Hi all,
I'd like to propose an optimization for how we track manifest files in
Iceberg tables, specifically focusing on reducing write amplification
and simplifying conflict resolution during fast-append operations.
Background: Replace vs. Change-Based Updates
To frame this proposal, let's first consider two approaches to state
management in table systems:
1. Replace-based updates: The entire state is replaced with each update.
This is how Iceberg currently handles manifest files - when new
manifests are added, we create an entirely new snapshot.
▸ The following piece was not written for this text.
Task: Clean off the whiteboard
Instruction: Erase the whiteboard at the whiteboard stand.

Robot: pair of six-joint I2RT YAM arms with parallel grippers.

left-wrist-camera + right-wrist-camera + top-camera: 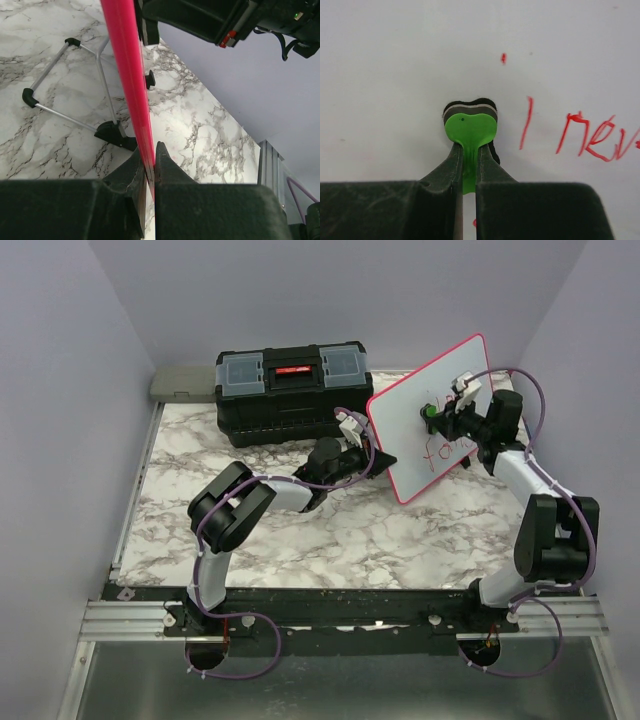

2. Change-based updates: Only incremental changes are tracked and
replayed to derive the current state. This is similar to how Delta
tables track data files.
While Iceberg initially used purely replace-based updates, we've already
successfully adopted change-based updates for the top-level table
metadata with the REST catalog. Instead of uploading entire table
metadata, we now only upload new snapshots during update-table operations.
Proposed Enhancement
I propose extending this change-based approach to manifest file
tracking, specifically for fast-append operations. Here's how:
1. Repurpose the manifests field as a buffer to track new manifest file
additions
2. Define the complete set of manifest files as the union of:
- Manifest files from the manifest-list
- Manifest files from the manifests field
Implementation Details
- When performing fast-append operations:
* New manifest files are added to the manifests field
* Changes are committed via update-table catalog operation
* The manifest-list remains unchanged, eliminating write amplification
- After a configured number of fast-appends:
* Manifest files are removed from the manifests field
* Files are consolidated into a new manifest-list
* The manifest files are assigned the sequence-number of the snapshot
when they are written to the manifest-list
Constraints and Considerations
For this approach to work effectively, manifest files in the manifests
field must:
* Contain only data files that are not referenced by other manifests
* Contain only delete files that reference data files already
present in the manifest-list
If any of these assumptions is violated, the manifest files from the
manifests field are flushed to the manifest-list and the standard commit
procedure is applied.
Benefits
- Significantly reduced write amplification for streaming inserts
- Simplifies conflict resolution by the catalog. If two concurrent
writes occur, the entries in the manifests field can simply be merged
together
- Leverages existing Iceberg metadata constructs
- Maintains compatibility with current catalog operations
Note: While this proposal suggests repurposing the manifests field, we
could alternatively implement this as a new metadata field if preferred.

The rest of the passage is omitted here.